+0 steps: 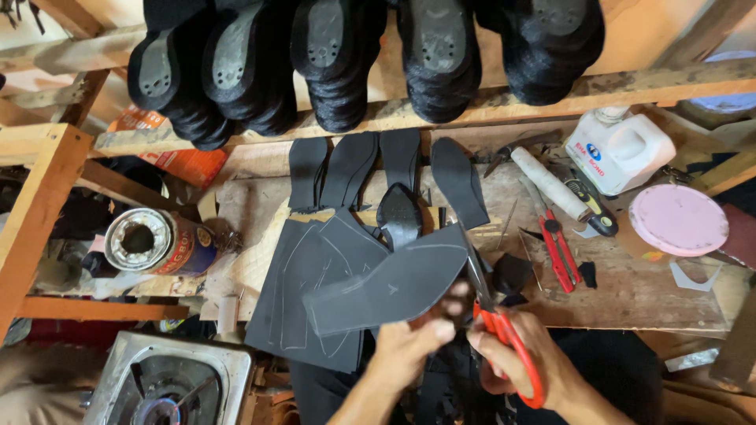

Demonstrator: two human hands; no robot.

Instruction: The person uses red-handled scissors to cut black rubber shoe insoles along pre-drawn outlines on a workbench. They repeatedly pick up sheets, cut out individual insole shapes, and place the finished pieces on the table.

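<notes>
Nearest to us, our right hand [516, 358] is wrapped through the handles of the red-handled scissors [494, 315], gripping them firmly, blades pointing up and away. Just left of it, our left hand [405, 346] pinches the near edge of a dark grey sole-shaped cutout [390, 287], thumb on top. We hold the cutout flat and slanted, its wide end rising to the right, where it meets the scissor blades.

Under the held piece, and a little left of our grip, lies a dark sheet with pale traced outlines [307, 291], draped over the near edge of the wooden workbench [638, 291]. Below and far left of our hands sits a small metal gas stove [169, 386]. Left of the grip, on its side, rests an open glue tin [153, 240].

Right of the scissors we see small black scraps, then a second pair of red-handled pliers or snips [559, 248], a white roll [551, 185], and a round pink lid [679, 220]. Beyond them stands a white plastic jug [622, 149].

Straight beyond the grip, several black insole strips [350, 169] lean upright against the back of the bench, partly hidden by the cutout we hold. Farthest off, stacks of black shoe soles [339, 55] line the wooden shelf [654, 83] above.
</notes>
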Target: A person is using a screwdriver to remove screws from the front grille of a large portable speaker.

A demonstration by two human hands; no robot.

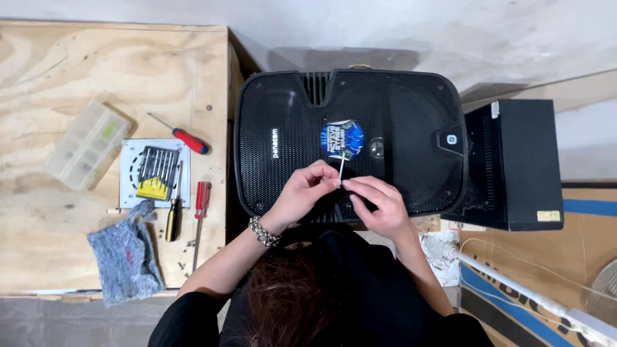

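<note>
A large black speaker with a mesh grille lies flat in front of me, a round blue sticker at its middle. My left hand and my right hand meet over the grille's near part, just below the sticker. Both pinch a thin white stick that points up toward the sticker. A metal chain bracelet sits on my left wrist.
On the plywood bench at left lie a red-handled screwdriver, another red one, a yellow-black one, a bit set on a white plate, a clear parts box and a grey rag. A black box stands at right.
</note>
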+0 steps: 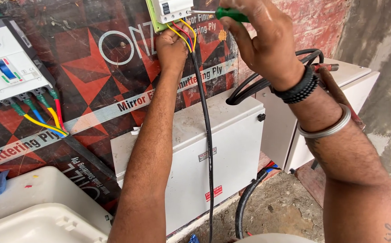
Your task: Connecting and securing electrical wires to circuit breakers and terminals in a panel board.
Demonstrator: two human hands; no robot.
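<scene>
A small white circuit breaker (173, 9) sits on a green mount at the top of a red-and-black plywood board (96, 76). Thin red, yellow and blue wires (184, 33) run from its underside into a black cable (206, 135) that hangs down to the floor. My left hand (172, 48) is closed around those wires just below the breaker. My right hand (260, 38) grips a green-handled screwdriver (231, 14), its metal tip pointing left at the breaker's side. A black beaded band and a metal bangle circle my right wrist.
A larger white breaker (6, 67) with coloured wires is mounted at the left of the board. A white metal box (218, 148) stands below, a second white cabinet (353, 90) at the right with thick black cables looped on it. White plastic tubs (38, 211) lie at bottom left.
</scene>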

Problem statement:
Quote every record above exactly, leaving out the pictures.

Result of this exercise:
+0 steps: 

Demonstrator: two human hands; no robot.

Instruction: The person uses red-handled scissors to cut black rubber shoe insoles along pre-drawn outlines on a workbench. They repeatedly pick up sheets, cut out individual insole shapes, and place the finished pieces on the table.

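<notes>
Nearest to us, our right hand [516, 358] is wrapped through the handles of the red-handled scissors [494, 315], gripping them firmly, blades pointing up and away. Just left of it, our left hand [405, 346] pinches the near edge of a dark grey sole-shaped cutout [390, 287], thumb on top. We hold the cutout flat and slanted, its wide end rising to the right, where it meets the scissor blades.

Under the held piece, and a little left of our grip, lies a dark sheet with pale traced outlines [307, 291], draped over the near edge of the wooden workbench [638, 291]. Below and far left of our hands sits a small metal gas stove [169, 386]. Left of the grip, on its side, rests an open glue tin [153, 240].

Right of the scissors we see small black scraps, then a second pair of red-handled pliers or snips [559, 248], a white roll [551, 185], and a round pink lid [679, 220]. Beyond them stands a white plastic jug [622, 149].

Straight beyond the grip, several black insole strips [350, 169] lean upright against the back of the bench, partly hidden by the cutout we hold. Farthest off, stacks of black shoe soles [339, 55] line the wooden shelf [654, 83] above.
</notes>
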Target: A person is using a screwdriver to remove screws from the front grille of a large portable speaker.

A demonstration by two human hands; no robot.


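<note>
A large black speaker with a mesh grille lies flat in front of me, a round blue sticker at its middle. My left hand and my right hand meet over the grille's near part, just below the sticker. Both pinch a thin white stick that points up toward the sticker. A metal chain bracelet sits on my left wrist.
On the plywood bench at left lie a red-handled screwdriver, another red one, a yellow-black one, a bit set on a white plate, a clear parts box and a grey rag. A black box stands at right.
</note>
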+0 steps: 
Your task: Connecting and securing electrical wires to circuit breakers and terminals in a panel board.
Demonstrator: two human hands; no robot.
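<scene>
A small white circuit breaker (173, 9) sits on a green mount at the top of a red-and-black plywood board (96, 76). Thin red, yellow and blue wires (184, 33) run from its underside into a black cable (206, 135) that hangs down to the floor. My left hand (172, 48) is closed around those wires just below the breaker. My right hand (260, 38) grips a green-handled screwdriver (231, 14), its metal tip pointing left at the breaker's side. A black beaded band and a metal bangle circle my right wrist.
A larger white breaker (6, 67) with coloured wires is mounted at the left of the board. A white metal box (218, 148) stands below, a second white cabinet (353, 90) at the right with thick black cables looped on it. White plastic tubs (38, 211) lie at bottom left.
</scene>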

No more work remains in this exercise.